Something4theweekend1 · 18/12/2020 20:58

I read a lot of memoirs from the early half of the 20th Century. In a weird way it always helps when I get lifestyle envy! But I do think of what I have, both materially and lifestyle, that my grandparents would have considered absolute luxury in their childhoods. For context, paternal grandparents born 1920, 1924. Welsh mining family. Maternal grandparents born 1930 and 1932, Northern factory workers. Off top of my head....

  • A profession where I sit in an office warm and dry. Health and safety legislation that wouldn't see me dead of lung disease at 46 (my G Grandad), or deaf in my late 30's (my grandad).
  • Hot running water which would have been a godsend when not spending an hour an evening heating water for a bath you could barely fit into (pit workers)
  • An inside Loo.
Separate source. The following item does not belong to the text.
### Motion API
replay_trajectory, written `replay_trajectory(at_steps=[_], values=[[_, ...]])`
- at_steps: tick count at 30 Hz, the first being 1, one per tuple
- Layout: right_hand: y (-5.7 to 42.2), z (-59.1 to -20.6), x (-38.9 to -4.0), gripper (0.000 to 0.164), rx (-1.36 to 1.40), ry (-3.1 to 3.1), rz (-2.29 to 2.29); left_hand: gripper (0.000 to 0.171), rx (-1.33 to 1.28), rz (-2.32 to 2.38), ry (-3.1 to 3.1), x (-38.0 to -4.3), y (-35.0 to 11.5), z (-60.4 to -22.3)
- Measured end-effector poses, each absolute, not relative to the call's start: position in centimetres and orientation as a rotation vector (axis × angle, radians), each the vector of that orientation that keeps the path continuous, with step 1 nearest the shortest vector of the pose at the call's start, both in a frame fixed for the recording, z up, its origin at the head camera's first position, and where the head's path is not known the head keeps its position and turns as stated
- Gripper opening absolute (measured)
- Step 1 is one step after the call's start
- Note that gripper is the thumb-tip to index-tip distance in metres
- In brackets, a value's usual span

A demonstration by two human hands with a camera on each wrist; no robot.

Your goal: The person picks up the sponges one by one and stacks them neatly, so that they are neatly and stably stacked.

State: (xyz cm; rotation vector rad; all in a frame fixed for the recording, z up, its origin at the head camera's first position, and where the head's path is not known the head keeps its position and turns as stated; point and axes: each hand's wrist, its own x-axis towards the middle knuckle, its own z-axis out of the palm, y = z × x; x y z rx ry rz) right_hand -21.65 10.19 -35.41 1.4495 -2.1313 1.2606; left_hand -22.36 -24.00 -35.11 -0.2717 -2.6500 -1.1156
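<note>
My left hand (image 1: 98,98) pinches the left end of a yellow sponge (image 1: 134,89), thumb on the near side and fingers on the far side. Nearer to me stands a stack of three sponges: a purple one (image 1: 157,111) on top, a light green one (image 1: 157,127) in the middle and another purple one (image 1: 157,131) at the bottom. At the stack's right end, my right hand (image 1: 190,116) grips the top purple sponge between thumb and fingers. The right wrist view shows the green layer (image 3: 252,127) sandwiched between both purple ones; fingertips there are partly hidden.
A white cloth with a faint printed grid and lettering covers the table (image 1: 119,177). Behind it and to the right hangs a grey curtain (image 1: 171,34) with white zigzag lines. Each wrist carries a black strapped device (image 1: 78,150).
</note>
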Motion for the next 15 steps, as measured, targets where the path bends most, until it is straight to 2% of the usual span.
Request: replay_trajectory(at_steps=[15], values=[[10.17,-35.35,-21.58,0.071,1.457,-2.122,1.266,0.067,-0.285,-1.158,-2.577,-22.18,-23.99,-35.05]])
Something my gran didn't have until she was married.
  • Vaccinations. My grandads sister died of measles at 3 years old.
  • Easy accsess to communication. Not spending 3 years in the army with only intermittent letters to let you know if (my grandad) was still alive.
  • Privacy. My Gran was one of 10 (!) and when she was born they had 2 rooms above a shop. They later moved to a 3 bed house (when I think no.7 was born) and thought it the height of achievement.
  • Education. All 4 of my grandparents where out of education by 14
  • Wine! Even when I was growing up in the 80's wine was considered the preserve of the rich by my grandparents!
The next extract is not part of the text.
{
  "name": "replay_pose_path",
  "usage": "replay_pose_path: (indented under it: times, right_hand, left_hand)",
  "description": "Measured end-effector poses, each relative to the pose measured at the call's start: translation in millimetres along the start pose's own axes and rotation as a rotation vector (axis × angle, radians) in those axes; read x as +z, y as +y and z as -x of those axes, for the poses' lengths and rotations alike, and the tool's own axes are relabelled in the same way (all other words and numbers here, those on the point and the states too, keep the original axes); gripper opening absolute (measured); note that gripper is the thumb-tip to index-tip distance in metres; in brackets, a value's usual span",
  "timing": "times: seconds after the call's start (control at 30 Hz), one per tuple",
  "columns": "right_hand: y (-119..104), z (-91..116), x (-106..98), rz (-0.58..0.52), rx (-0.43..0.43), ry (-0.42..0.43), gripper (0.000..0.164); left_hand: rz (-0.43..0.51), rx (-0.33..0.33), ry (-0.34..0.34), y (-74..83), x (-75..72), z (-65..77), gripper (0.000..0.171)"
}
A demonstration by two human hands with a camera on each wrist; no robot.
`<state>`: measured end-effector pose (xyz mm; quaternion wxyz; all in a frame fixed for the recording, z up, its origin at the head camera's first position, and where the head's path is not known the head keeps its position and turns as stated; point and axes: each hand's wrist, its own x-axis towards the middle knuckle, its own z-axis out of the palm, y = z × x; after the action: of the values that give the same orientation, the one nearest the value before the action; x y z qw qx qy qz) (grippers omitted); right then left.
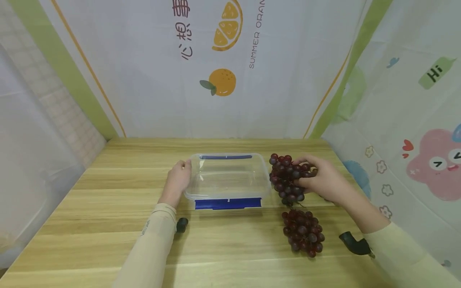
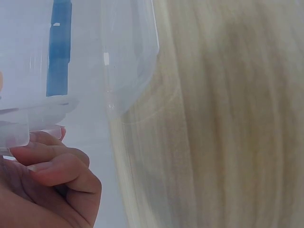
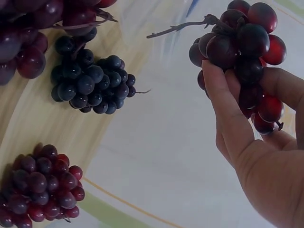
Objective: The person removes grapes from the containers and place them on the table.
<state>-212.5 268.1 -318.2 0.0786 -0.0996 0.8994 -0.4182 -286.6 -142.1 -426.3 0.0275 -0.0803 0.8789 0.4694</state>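
A clear plastic food container (image 1: pixel 227 178) with blue latches stands on the table, its top uncovered. My left hand (image 1: pixel 180 176) holds its left rim; in the left wrist view the bent fingers (image 2: pixel 61 168) sit at the edge, with the thumb out of sight. To the right of the container, my right hand (image 1: pixel 317 178) grips a bunch of dark red grapes (image 1: pixel 284 174). Fingers and thumb pinch the grapes (image 3: pixel 254 40) in the right wrist view, and a bare stem sticks out. Another grape bunch (image 1: pixel 303 232) lies on the table nearer to me.
In the right wrist view, a blue-black grape bunch (image 3: pixel 95 85), a red one (image 3: pixel 47 185) and a larger one (image 3: pixel 28 28) partly cut off lie around. A printed cloth (image 1: pixel 158 100) hangs behind the wooden table (image 1: pixel 230 252). Black curved pieces (image 1: pixel 354 243) show beside the sleeves.
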Motion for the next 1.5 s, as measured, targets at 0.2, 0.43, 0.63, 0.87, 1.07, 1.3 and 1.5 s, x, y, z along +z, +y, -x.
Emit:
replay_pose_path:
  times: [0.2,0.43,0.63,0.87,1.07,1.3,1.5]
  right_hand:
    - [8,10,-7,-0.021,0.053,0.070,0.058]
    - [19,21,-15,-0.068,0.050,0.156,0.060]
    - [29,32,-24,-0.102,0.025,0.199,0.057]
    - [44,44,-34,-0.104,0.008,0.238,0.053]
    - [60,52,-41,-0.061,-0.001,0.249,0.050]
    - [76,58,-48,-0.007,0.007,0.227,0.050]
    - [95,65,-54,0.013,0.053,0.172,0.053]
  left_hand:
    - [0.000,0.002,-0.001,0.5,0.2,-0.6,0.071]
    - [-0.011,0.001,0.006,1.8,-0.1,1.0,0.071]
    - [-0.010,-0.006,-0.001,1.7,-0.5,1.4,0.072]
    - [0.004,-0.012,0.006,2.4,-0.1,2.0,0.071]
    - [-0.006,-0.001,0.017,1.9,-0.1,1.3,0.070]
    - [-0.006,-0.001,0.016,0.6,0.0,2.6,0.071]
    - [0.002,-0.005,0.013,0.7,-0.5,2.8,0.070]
There's loads, loads more but I won't go on all night! It just helps me sometimes to get into perspective that my lifestyle, just 2-3 generations ago, would have been considered luxurious.

OP posts:
saneandwelladjustedallegedly · 18/12/2020 21:31

Not having to put a sugar bowl of water under the gas fire
Central healing
Showers
Children having some kind of say on what they eat
Having children and being unmarried and not even living 'ower the brush' but being an actual single parent
A career of my own and being financially independent - alien to my grandmothers
Medical care that would have saved my paternal grandmother now
Owning more than one 'best' outfit
Not having to boil cabbage for 3 hours!
Adding Chinese 5 spice to roasted belly pork
Not having to 'keep yourself nice and respectable' in case the neighbours talked
The list is endless. My grandparents were all born during the First World War and lived through the second. Their lives were so far removed from mine today but they all died when I was young or before I was born (see point about modern medical care) so I never got the chance to really know them. I have family stories, photographs and letters to go on.
I think all 4 of my GP's would have publicly disapproved of me but been quietly proud I broke the mould and walked to the beat of my own drum

PegasusReturns · 18/12/2020 21:33

My grandfather died in 2000 in his 90s. He was a mathematician. The iPhone would have blown his mind.
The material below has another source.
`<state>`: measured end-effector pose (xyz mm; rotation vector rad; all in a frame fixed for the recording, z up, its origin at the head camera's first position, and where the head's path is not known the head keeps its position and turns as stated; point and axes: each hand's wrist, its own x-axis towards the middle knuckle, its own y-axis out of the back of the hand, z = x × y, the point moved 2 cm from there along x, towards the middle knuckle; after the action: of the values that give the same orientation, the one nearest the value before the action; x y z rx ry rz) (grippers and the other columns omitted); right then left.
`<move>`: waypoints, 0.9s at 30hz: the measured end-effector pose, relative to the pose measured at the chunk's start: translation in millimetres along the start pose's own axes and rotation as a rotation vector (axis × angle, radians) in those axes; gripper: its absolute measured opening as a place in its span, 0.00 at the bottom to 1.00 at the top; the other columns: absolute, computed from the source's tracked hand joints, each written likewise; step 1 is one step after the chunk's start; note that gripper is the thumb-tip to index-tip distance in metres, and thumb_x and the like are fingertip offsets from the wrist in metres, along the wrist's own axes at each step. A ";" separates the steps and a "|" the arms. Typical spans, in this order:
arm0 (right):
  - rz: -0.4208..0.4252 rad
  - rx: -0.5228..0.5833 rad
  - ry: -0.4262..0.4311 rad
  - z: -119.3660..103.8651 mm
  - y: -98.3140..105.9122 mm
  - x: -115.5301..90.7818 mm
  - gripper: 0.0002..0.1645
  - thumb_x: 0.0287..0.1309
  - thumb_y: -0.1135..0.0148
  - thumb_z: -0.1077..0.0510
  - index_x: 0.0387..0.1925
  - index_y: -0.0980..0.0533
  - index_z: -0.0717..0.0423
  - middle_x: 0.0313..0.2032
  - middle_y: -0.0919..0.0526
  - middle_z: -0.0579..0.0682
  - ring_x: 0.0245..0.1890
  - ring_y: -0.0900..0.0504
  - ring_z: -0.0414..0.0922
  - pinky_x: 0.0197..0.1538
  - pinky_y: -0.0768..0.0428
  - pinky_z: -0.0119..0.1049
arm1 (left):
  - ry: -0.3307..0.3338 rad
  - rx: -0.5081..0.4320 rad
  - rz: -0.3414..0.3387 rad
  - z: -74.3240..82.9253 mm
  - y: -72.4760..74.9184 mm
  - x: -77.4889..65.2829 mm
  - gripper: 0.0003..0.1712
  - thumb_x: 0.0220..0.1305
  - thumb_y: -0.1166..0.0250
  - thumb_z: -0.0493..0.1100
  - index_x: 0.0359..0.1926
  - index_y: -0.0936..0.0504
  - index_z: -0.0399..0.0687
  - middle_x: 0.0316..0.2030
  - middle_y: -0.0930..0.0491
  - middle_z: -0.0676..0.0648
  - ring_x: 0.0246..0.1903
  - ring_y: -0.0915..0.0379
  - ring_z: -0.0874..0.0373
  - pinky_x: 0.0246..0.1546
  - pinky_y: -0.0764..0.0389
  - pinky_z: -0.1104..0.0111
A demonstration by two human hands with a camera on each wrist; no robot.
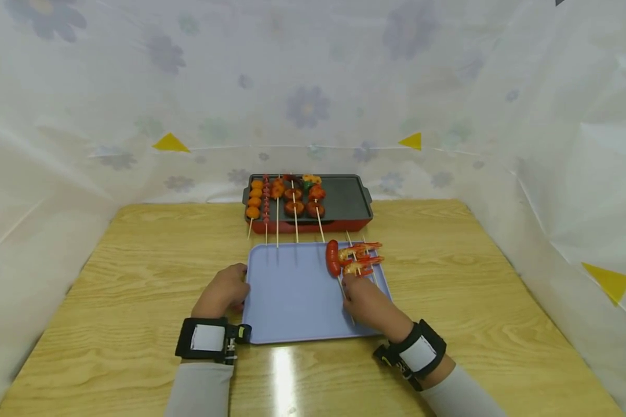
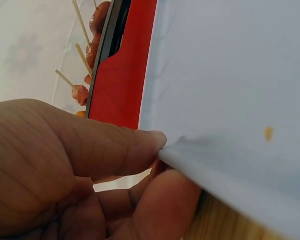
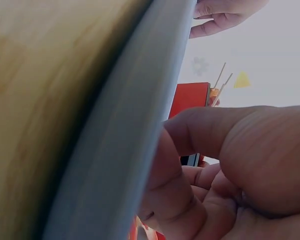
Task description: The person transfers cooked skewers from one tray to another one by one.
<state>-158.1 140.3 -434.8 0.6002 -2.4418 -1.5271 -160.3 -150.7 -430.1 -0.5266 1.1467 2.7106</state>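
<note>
A pale blue tray [image 1: 292, 295] lies on the wooden table. My left hand [image 1: 226, 291] grips its left edge; in the left wrist view the thumb [image 2: 135, 150] presses on top and the fingers curl beneath. My right hand [image 1: 367, 301] is over the tray's right side, thumb and fingertips curled at the stick of a sausage skewer [image 1: 332, 259]. Two skewered shrimp [image 1: 362, 260] lie just beyond that hand, partly covered by it. From the right wrist, the tray's rim [image 3: 125, 115] hides the fingertips and the stick between them.
Behind the tray stands a red and black grill [image 1: 344, 200]. Several skewers rest on its left part, among them orange balls [image 1: 254, 200] and mushroom slices [image 1: 294, 208], their sticks pointing towards me. A flowered white sheet [image 1: 313, 104] encloses the back and sides.
</note>
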 end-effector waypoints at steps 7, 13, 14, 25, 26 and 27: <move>0.028 -0.018 -0.010 1.0 2.2 -0.5 0.14 0.52 0.34 0.67 0.40 0.27 0.64 0.23 0.28 0.48 0.25 0.29 0.44 0.28 0.30 0.40 | 0.000 -0.004 -0.006 0.6 0.2 1.5 0.31 0.63 0.48 0.28 0.68 0.36 0.26 0.48 0.23 0.33 0.23 0.23 0.52 0.21 0.21 0.65; 0.126 -0.032 0.051 -0.2 13.2 -3.5 0.16 0.57 0.31 0.59 0.43 0.25 0.63 0.32 0.25 0.51 0.32 0.28 0.46 0.35 0.26 0.44 | 0.003 0.011 -0.003 -0.2 -0.3 1.5 0.31 0.64 0.49 0.29 0.68 0.37 0.26 0.49 0.24 0.32 0.22 0.23 0.53 0.21 0.21 0.66; 0.151 -0.043 0.084 -0.6 15.1 -4.0 0.15 0.57 0.32 0.59 0.43 0.25 0.62 0.34 0.26 0.52 0.32 0.28 0.46 0.36 0.25 0.44 | 0.003 0.012 -0.002 0.0 -0.1 1.3 0.31 0.64 0.49 0.29 0.68 0.37 0.26 0.49 0.24 0.32 0.21 0.23 0.53 0.21 0.21 0.66; 0.307 -0.380 0.201 -2.1 20.5 -3.8 0.46 0.59 0.32 0.44 0.73 0.38 0.57 0.76 0.53 0.63 0.76 0.59 0.59 0.68 0.46 0.66 | 0.005 0.014 -0.003 0.1 1.1 0.1 0.31 0.63 0.49 0.28 0.68 0.37 0.26 0.46 0.22 0.32 0.20 0.23 0.54 0.20 0.22 0.67; 0.302 -0.403 0.188 -2.0 20.5 -3.9 0.49 0.59 0.33 0.40 0.74 0.40 0.56 0.76 0.56 0.62 0.76 0.63 0.59 0.68 0.48 0.66 | 0.002 0.012 -0.003 0.0 1.0 0.2 0.31 0.62 0.49 0.28 0.68 0.37 0.26 0.46 0.23 0.32 0.20 0.23 0.54 0.20 0.22 0.67; 0.294 -0.422 0.175 -1.8 20.6 -3.9 0.52 0.58 0.33 0.38 0.75 0.42 0.56 0.77 0.58 0.62 0.76 0.66 0.58 0.68 0.50 0.67 | 0.000 0.010 -0.002 0.3 1.0 0.1 0.31 0.62 0.49 0.28 0.68 0.37 0.26 0.47 0.23 0.32 0.20 0.23 0.54 0.20 0.22 0.67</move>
<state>-158.8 148.5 -415.5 0.2661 -1.8959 -1.7055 -160.8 -151.3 -429.2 -0.5265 1.1583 2.7018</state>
cheesecrackersandcorona · 18/12/2020 21:33

Oh fitness for fun.

I'm an ultra runner. My grandparents would never have joined a gym or pursued a selfish hobby like mine. Out of the house for hours with husband doing the childcare!

GlowingOrb · 18/12/2020 21:37

My grandmother left school after year 8 and started work plucking chickens. She spoke about my grandfather (he died before I was born) like he was a hero because he rescued her from that because he had a good job with the railroad.

Their resulting family was definitely on the better side of income, but my mother still had weekly chores like washing the walls of the accumulated coal dust from the heater.

I have a cushy desk job that gives me interesting tasks and the greatest risk is being too sedentary. my husband, I love him dearly and hope never to be parted from
Him, but if he turns into a jerk tomorrow, I can show him the door without a worry to how I will support our child because there was nothing stopping me from being financially independent and earning a good living.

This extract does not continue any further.